To protect homebuyers and reduce project delays, the State Real Estate Regulatory Authority has introduced a new requirement for developers seeking project registration extensions beyond one year. Under the updated rule, developers must deposit an additional 20% of the amount collected from homebuyers into the designated project account when applying for such extensions.

The directive, issued under Section 7(3) of the Real Estate Regulation Act (RERA), 2016, empowers the authority to impose additional conditions in the interest of homebuyers rather than cancelling project registrations. Officials stated that this measure is intended to ensure that funds collected from buyers remain available for construction activities and are not diverted elsewhere.
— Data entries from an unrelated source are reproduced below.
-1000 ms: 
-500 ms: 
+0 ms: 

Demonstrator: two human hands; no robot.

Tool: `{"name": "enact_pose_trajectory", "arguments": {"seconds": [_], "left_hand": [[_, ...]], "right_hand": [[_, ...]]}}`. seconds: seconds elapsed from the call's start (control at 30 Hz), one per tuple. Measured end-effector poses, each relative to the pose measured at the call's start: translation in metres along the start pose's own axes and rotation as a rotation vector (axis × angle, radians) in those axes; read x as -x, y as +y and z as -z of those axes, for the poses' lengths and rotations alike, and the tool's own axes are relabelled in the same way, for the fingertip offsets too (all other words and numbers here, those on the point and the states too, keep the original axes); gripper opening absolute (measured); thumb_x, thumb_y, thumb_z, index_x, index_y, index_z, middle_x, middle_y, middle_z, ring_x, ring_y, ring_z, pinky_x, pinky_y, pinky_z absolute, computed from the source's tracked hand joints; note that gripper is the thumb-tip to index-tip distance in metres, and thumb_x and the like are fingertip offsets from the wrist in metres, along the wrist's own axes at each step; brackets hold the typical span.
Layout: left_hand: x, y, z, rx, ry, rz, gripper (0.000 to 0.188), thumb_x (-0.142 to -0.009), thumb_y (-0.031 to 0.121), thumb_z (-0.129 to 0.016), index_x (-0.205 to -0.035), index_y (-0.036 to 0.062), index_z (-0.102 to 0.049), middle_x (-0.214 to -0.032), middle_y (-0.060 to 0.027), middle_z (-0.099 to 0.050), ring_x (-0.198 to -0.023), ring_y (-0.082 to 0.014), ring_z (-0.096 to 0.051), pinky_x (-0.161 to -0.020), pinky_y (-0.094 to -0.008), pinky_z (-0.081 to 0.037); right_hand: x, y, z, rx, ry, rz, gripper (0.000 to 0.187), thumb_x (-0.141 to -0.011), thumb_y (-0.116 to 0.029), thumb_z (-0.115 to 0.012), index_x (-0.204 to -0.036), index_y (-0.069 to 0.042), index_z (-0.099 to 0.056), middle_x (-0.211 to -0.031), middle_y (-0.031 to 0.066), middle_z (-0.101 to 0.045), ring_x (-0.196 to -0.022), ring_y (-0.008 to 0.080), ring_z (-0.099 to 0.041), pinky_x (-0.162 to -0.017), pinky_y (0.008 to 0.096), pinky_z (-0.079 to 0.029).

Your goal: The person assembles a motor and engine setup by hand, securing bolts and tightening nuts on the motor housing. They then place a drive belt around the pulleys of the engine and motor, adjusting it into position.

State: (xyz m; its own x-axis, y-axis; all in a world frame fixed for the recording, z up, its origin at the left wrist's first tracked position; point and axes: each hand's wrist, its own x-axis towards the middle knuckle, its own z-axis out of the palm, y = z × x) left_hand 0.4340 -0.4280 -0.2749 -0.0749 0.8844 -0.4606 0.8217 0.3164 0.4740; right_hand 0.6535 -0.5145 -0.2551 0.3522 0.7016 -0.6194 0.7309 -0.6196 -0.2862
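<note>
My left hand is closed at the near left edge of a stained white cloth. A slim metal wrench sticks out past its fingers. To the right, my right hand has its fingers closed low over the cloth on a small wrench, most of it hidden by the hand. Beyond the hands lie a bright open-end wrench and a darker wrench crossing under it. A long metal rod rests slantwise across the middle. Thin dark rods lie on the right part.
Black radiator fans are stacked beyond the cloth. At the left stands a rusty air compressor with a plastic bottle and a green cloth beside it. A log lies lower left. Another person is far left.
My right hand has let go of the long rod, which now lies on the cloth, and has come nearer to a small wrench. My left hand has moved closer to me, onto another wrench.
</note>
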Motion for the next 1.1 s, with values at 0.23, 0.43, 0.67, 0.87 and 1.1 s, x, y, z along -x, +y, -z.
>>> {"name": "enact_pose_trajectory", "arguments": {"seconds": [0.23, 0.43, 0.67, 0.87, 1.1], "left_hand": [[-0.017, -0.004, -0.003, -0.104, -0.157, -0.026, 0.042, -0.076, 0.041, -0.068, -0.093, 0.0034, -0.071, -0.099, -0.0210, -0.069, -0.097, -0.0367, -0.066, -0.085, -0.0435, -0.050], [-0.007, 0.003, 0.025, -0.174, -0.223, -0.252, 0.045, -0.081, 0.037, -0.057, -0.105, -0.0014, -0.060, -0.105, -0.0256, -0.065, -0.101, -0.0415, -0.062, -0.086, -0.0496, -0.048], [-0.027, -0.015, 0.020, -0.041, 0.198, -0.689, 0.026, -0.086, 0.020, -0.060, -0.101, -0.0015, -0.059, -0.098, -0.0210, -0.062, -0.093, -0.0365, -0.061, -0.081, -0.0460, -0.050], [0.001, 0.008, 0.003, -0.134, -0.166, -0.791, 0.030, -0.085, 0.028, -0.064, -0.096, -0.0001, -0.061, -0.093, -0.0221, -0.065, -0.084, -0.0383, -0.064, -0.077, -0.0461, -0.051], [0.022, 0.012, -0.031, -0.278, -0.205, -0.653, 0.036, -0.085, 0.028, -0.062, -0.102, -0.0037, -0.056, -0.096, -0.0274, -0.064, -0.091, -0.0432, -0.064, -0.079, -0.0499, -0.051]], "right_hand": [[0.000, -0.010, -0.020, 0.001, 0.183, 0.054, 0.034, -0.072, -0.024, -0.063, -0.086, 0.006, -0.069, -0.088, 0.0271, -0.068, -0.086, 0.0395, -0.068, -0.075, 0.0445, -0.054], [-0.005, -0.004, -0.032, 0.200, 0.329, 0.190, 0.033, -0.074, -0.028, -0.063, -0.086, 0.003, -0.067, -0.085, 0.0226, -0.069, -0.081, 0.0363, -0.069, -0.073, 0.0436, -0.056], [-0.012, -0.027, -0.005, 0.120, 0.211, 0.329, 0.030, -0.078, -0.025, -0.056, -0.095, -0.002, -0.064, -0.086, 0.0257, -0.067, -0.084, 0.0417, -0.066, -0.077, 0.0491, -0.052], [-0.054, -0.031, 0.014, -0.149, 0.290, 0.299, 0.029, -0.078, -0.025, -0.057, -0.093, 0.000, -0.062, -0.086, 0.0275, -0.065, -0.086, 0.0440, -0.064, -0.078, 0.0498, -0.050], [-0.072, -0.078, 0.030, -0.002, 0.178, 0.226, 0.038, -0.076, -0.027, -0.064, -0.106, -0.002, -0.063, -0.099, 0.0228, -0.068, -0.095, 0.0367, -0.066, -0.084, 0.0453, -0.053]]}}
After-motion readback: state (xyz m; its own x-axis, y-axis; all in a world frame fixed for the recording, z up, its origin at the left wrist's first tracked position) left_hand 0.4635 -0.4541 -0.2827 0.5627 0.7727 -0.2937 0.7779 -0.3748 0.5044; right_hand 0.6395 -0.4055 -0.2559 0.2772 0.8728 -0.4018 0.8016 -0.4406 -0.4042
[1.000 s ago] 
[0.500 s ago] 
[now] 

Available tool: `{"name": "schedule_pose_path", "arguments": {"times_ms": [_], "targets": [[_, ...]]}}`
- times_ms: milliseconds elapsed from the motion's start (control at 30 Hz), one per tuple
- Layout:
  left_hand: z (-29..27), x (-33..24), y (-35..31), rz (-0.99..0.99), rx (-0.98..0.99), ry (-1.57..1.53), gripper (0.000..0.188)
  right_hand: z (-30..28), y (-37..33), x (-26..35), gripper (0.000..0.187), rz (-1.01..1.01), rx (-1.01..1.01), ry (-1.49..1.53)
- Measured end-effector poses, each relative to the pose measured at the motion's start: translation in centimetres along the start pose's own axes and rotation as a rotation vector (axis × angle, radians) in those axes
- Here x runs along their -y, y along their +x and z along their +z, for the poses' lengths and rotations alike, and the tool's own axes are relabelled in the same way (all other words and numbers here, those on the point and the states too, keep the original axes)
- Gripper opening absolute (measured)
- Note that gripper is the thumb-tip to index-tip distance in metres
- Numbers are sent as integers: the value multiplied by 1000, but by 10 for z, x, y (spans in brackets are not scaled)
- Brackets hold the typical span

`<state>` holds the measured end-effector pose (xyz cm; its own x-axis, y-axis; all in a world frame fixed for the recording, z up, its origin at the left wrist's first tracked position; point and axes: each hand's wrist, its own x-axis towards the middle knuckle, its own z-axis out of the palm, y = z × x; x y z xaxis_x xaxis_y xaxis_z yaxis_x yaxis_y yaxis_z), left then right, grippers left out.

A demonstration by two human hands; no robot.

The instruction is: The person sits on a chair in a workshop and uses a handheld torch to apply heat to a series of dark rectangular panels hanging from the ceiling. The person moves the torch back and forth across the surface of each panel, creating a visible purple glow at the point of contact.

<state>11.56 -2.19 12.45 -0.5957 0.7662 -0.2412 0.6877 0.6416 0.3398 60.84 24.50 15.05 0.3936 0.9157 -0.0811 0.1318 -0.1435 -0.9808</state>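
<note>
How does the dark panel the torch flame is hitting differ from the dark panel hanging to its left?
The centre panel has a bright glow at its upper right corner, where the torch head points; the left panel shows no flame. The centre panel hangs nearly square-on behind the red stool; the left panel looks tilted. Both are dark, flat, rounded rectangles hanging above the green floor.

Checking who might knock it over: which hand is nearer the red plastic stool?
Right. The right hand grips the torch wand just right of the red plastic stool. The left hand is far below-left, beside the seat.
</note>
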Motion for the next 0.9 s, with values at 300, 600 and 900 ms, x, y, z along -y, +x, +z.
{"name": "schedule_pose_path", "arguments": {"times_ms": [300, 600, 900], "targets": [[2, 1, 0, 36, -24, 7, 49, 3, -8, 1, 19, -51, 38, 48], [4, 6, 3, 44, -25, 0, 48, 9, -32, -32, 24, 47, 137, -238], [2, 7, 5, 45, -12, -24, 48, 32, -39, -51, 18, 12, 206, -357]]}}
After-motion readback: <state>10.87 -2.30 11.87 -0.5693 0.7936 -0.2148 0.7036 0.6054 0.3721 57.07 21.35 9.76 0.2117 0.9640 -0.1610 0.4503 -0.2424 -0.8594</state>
According to the authority, many delays occur because project escrow accounts—which currently require 70% of buyer collections to be deposited—often lack sufficient funds. With the new guideline, any project seeking an extension of more than one year must ensure an additional 20% of buyer payments is placed in the project account.

However, smaller and mid-sized developers have expressed concerns. They argue that initial construction is often funded through their own capital, as bookings typically increase only after visible progress on site. They caution that the requirement to deposit an additional amount—especially when initial buyer collections are limited—could strain their cash flow. Some also suggested that exemptions should be considered for delays caused by unavoidable circumstances such as heavy rains or floods.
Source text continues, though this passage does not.